A majority vote of members present at any meeting shall be required for all action to be taken by the Commission.

ARTICLE XII – STANDING AND SPECIAL COMMITTEES

Section 1. Other Standing Committees

The Commission Executive Committee may establish such other Standing Committees as it deems necessary and advisable. The President shall appoint the chairpersons of all Standing Committees, who shall serve as ex-officio members of the Commission Executive Committee. The chairperson of each Committee shall recruit the members for      their Committee. Any other members may serve as a committee member. The Chairperson shall report the plans and activities of the Committee to the Commission Executive Committee, which must approve all such reports.

Section 2. Special Committees

The President and/or the Commission Executive Committee may create Special Committees. Special Committees shall be created for a specific time and/or task and shall cease to exist when that time or task has been completed. The President shall appoint the chairpersons of all Special Committees. Only active members may serve as chairpersons. Any Commission member may serve as a committee member. The chairperson shall report the plans and activities of the committee to the Commission Executive Committee, which must approve all such reports.

ARTICLE XIII – FINANCES

Section 1. Budget

The Commission Executive Committee shall present to the membership, at the first regular meeting of the year, a budget of revenue and expenses for the year. This budget shall be used to guide the activities of the Commission Executive Committee during the year. Any substantial deviation from the budget must be approved in advance by the membership.

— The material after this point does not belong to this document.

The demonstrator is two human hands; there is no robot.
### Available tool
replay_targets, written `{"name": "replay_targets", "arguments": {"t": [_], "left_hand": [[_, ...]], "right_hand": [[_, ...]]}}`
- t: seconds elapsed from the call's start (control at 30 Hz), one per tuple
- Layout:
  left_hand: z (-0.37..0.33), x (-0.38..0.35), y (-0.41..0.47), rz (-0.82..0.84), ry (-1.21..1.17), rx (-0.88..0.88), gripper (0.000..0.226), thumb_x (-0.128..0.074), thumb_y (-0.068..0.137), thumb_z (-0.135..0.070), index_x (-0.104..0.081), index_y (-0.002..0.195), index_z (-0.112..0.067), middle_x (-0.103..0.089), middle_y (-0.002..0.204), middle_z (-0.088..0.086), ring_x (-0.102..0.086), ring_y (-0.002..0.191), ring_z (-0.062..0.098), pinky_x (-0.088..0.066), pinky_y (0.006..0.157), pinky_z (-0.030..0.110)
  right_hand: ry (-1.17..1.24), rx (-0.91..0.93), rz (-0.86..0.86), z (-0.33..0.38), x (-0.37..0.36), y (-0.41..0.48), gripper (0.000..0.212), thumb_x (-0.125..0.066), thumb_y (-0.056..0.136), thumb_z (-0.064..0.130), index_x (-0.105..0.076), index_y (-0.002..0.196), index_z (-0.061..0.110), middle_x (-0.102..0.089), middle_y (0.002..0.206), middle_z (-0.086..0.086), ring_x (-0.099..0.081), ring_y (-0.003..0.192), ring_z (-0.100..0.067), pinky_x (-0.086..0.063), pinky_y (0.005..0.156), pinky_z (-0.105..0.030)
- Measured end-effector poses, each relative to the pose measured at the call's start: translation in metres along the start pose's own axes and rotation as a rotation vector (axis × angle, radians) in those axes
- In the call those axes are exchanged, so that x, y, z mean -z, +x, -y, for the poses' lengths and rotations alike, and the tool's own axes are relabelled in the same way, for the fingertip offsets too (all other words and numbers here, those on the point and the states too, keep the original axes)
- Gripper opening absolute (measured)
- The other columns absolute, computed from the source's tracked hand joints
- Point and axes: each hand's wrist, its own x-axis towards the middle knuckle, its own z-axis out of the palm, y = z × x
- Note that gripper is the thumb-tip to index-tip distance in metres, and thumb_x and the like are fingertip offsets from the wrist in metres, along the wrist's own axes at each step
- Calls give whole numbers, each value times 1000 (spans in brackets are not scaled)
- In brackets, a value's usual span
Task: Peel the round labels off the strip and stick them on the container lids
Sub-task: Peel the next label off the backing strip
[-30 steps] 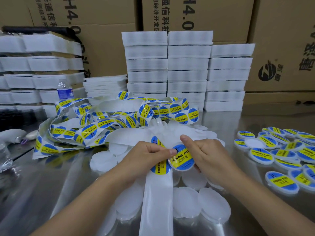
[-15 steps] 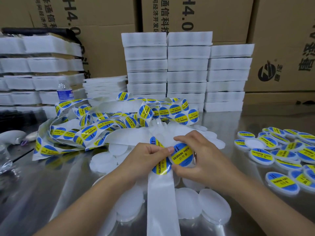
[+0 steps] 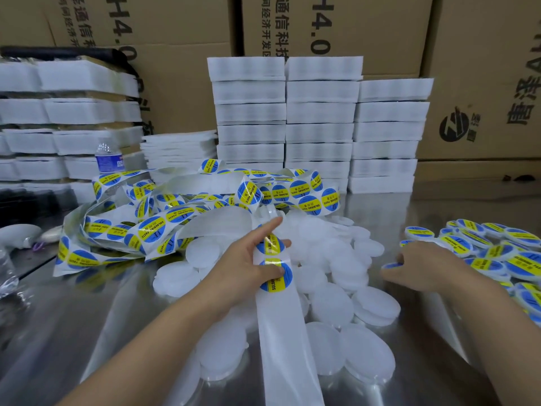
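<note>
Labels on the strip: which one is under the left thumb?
The lower label, next to the bare strip; the left hand's thumb lies across its top. The upper label shows between the fingers.

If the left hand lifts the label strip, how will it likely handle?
The label strip is probably floppy: further back it lies in tangled loops. Likely light: the left hand holds it under one thumb. Its bare backing looks glossy, so it may slide on the table.
</note>
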Motion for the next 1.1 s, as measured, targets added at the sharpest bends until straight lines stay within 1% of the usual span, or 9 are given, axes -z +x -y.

Section 2. Commercial Paper

All checks, drafts, or other orders for the payment of money on behalf of the Commission shall be signed by the Treasurer or by any other person as authorized in writing by the Commission Executive Committee. The Treasurer shall deposit all funds of the Commission to the credit of the Commission in such banks, trust companies, or other depositories as the Commission Executive Committee may select and shall make such disbursements as authorized by the Commission Executive in accordance with the budget adopted by the membership. All deposits and/or disbursements shall be made within a maximum of thirty days from the receipt of the funds and/or orders of payment.

Section 3. Financial Report

The Treasurer shall present a financial report at each general membership meeting of the Commission and shall prepare a final report at the close of the year. The Commission Executive Committee shall have the report and the accounts examined annually by an auditor or an informal audit committee, who, if satisfied that the Treasurer’s annual report is correct, shall sign a statement of that fact at the end of the report.

ARTICLE XIV – DISCRIMINATION AND PROMOTION OF DIVERSITY, EQUITY, AND INCLUSION

The Commission and its members shall not discriminate on the basis of race, ethnicity, national origin, religion, age, gender, gender identification or expression, sex, sexual orientation, disability status, accent, dialect, or language. All programs and activities of the Commission shall be conducted in furtherance of this policy. Failure to comply with this guidance may result in termination of membership with the Commission. The Commission will work with organizations and affiliations to recruit, support, and promote the inclusion of minority students as directed and lead by the D&I Officer. 

ARTICLE XV – PARLIAMENTARY AUTHORITY

Robert’s Revised Rules of Order shall constitute the parliamentary authority in all matters not covered by the Commission operating rules.

ARTICLE XVI – AMENDMENT OF OPERATING RULES

These operating rules may be altered, amended, or repealed and new operating rules may be adopted by the members at any regular or special meeting.